Week Three was uneventful...did the tasks, wrote the Morning Notes, watched a subtitled French Movie in the quiet of my bedroom for my Artist Date. I forget the name of it, as it was that forgettable.
Week Four, I did the notes, tasks, and I took myself to an exhibit at the Museum called Between the Covers : Altered Books in Contemporary Art. I was there for 2 hrs and 25 minutes, and for all but 5 minutes of it I was alone...alone with Book Art!!! BLISS. The artists are brilliant and talented and I wish I could have photographed the pieces. Some of the highlights were : Stones made of books, a quilt made of children's book pages, mobiles, an Einstein bust, a mountain range that melted into a prairie, carved encyclopedias and dictionaries, a hammer handle, flowers made from fabric book spines, "those" magazines literally swept under a rug with more socially acceptable thinking books stacked on top, a desk and chair made out of books. And so many more. I will probably go back with Sunshine Girl. She is never without a book and is pretty damn creative, so she would really love this.
I have been taking a calendar week approach to this ~ Sunday to Saturday. But the Week Three Sunday was dicey. Not enough solitude on Sundays. So Week Four I started on Monday. My intention was to shift to Monday through Sunday for the weeks, but after starting Week Four a mere 5 days ago, I already started Week Five yesterday. Why? I failed miserably at the biggest task on Week Four. I will tell you what it was in a moment and how I plan to recover the task and do it for real this week. Or one of these upcoming weeks anyway.
Julia Cameron (who created the Artist's Way) talks about synchronicity in every chapter and it has been very apparent in my life. Any thought I tell someone or put on paper ~ thoughts about what kind of work I want, what old leisure activities I miss, the tasks for the Artist's Way ~ seem to pop up in my life in what could be tangible events. It is interesting to see how it will all unfold.

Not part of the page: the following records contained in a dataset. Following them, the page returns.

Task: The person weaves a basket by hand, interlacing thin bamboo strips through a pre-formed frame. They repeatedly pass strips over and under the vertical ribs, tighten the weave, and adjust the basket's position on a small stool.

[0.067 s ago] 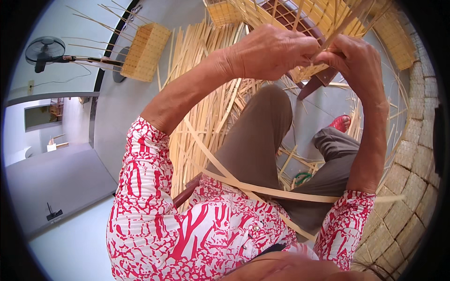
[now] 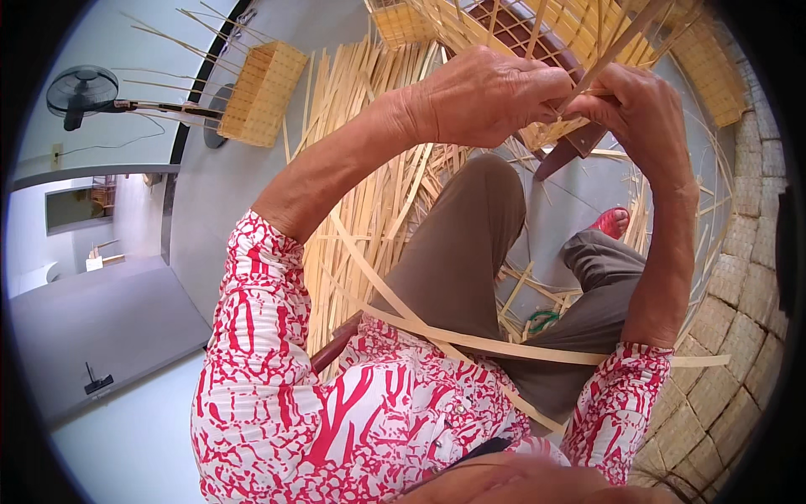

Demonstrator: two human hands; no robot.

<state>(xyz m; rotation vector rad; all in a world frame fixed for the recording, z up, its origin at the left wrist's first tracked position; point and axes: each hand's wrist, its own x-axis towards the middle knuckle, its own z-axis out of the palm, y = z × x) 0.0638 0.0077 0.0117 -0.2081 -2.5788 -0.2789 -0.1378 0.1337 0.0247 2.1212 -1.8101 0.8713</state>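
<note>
My two hands meet at the top of the view, over the near corner of a partly woven bamboo basket (image 2: pixel 537 136). My left hand (image 2: pixel 499 97) is closed, thumb and fingertips pinched at the strip end there. My right hand (image 2: pixel 642 109), fingers curled, grips a bamboo strip (image 2: pixel 617 52) that slants up to the right between the hands. The fingers hide the exact point where strip and basket meet. Upright strips of the basket's open weave stand beyond my knuckles. Loose long strips (image 2: pixel 487 343) lie across my lap.
A heap of bamboo strips (image 2: pixel 361 109) covers the floor at left. Finished-looking woven baskets stand at the far left (image 2: pixel 262 92) and far right (image 2: pixel 714 71). Stacked woven pieces (image 2: pixel 730 286) line the right side. A standing fan (image 2: pixel 81 94) is at the left wall.
Hardly anything differs. My hands keep their grip at the basket corner, with the right hand and forearm shifted very slightly.
</note>
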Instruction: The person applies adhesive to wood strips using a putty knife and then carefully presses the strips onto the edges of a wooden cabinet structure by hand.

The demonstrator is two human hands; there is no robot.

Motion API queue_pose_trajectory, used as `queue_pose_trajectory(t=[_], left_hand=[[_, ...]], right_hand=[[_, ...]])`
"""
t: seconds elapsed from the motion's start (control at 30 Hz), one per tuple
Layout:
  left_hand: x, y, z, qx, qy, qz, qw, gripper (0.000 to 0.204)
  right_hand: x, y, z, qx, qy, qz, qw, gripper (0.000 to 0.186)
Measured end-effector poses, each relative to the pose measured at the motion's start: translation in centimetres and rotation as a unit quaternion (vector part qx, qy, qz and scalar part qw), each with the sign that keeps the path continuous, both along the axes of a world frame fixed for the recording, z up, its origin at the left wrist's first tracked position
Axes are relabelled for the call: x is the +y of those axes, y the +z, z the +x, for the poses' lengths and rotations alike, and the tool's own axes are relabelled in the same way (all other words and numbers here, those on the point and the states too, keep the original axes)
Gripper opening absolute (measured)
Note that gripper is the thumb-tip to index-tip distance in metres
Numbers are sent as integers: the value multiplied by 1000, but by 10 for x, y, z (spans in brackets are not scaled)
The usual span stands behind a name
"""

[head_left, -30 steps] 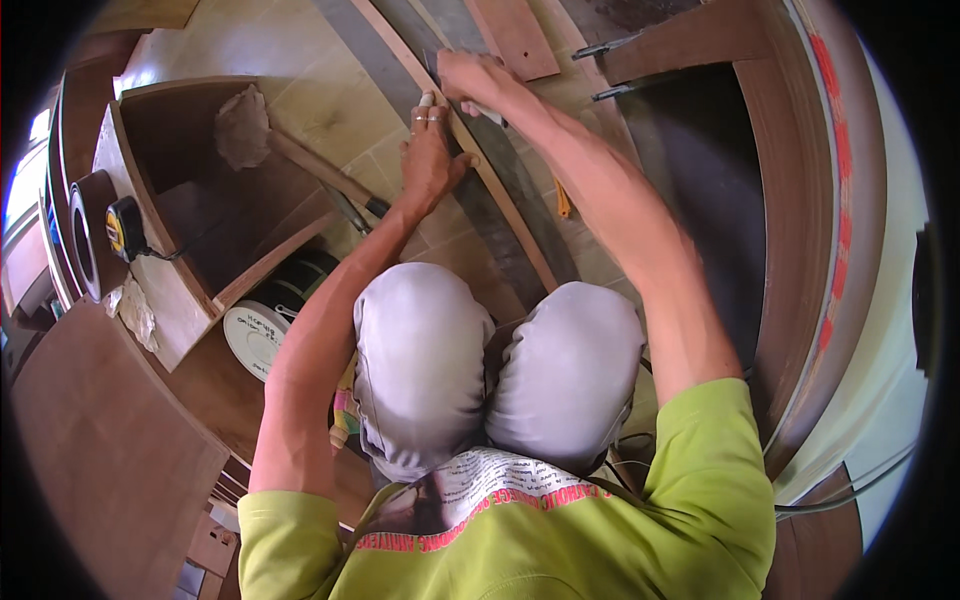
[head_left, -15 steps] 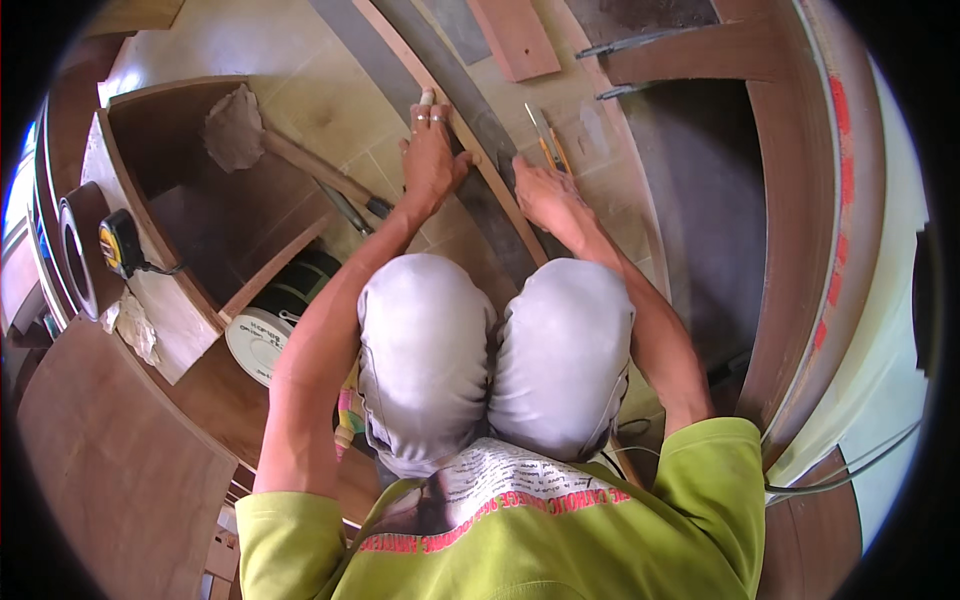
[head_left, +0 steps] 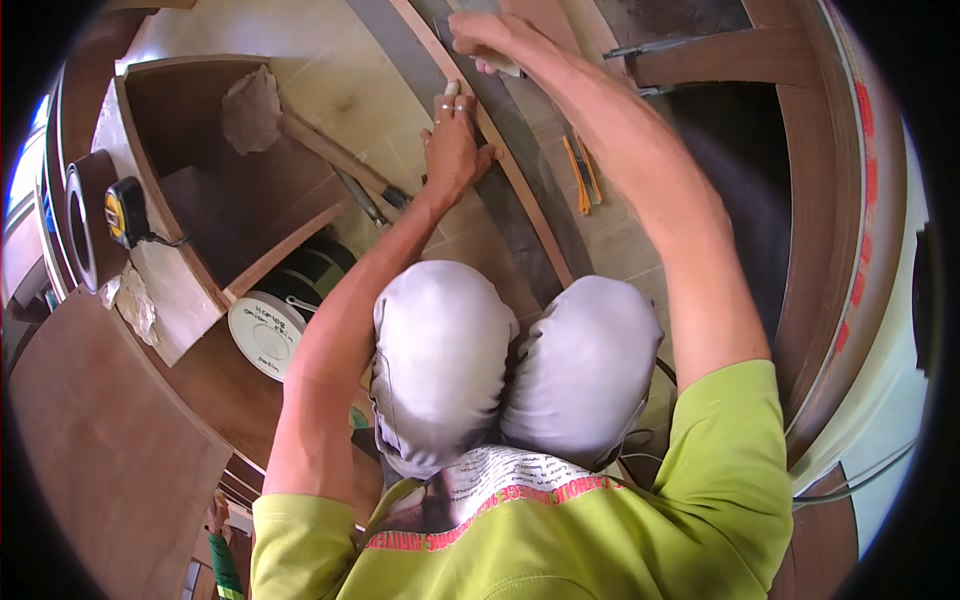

So back to the Week Four Failure ~ I had planned since early January to go the Altered Books exhibit this Monday. I was astounded when Monday rolled around and there was no mishaps to sidetrack me. Before I left the house, I read the Week Four Chapter. Well Hell. The biggest task of the week was that she said NO READING FOR A WEEK!!!!! No books, magazines, newspaper articles, on line reading, letters, emails. If it has words, turn away for one solid week. I was moments from going to an Altered Books exhibit!!! WTFriday?! Well, I wouldn't be READING the books, just looking at the sculptures they became, so I could lead myself into this temptation and still come out clean. Three artists in and I realized I was reading every sign. Crap. I WAS reading. And promised myself I would not read anything from the moment I left the museum and for the next 7 days. The museum is in a park, so I took a walk after the exhibit...and read every damn sign I came across. Then that night, I found four articles on line that I just HAD to read. By Tuesday morning, I was ready to rally and avoid reading, but I read on the treadmill and told myself, "It's just poetry. Julia said to get back to what you loved and miss." Then that night, while I was killing time when Sunshine Girl is in choir and I usually read for 2.5 hours while I wait, I took a walk in what is/was the mall (it's almost dead). I stumbled on an express library that also had books for sale. So guess where I spent those 2.5 hours?!? And of course I purchased two books before leaving. Wednesday brought many more articles that had to be read in the name of good parenting. And Thursday, I woke up utterly defeated and decided to move on to Week Five (which of course meant more reading). So Miss Julia telling me not to read threw me into a frantic readeverythingmyeyescanpossiblytoucheventhelabelsonclothing. I am hoping to incorporate the Do Not Read into Week Five, though I did fail again last night. So maybe Week Six? And maybe (excuse time!) if it wasn't winter I would not miss reading so much. I could plant the veggies, kayak, walk outside, fish, use my workshop. Her thoughts were if you weren't reading, you would be cleaning out the closets, painting the bedrooms, de-cluttering, exercising, cooking...ya know...my REGULAR EVERYDAY. So I guess I was resentful that the one luxury I have everyday was being taken away from me. As I write this out, I have no fucking clue if I will go a week with no reading.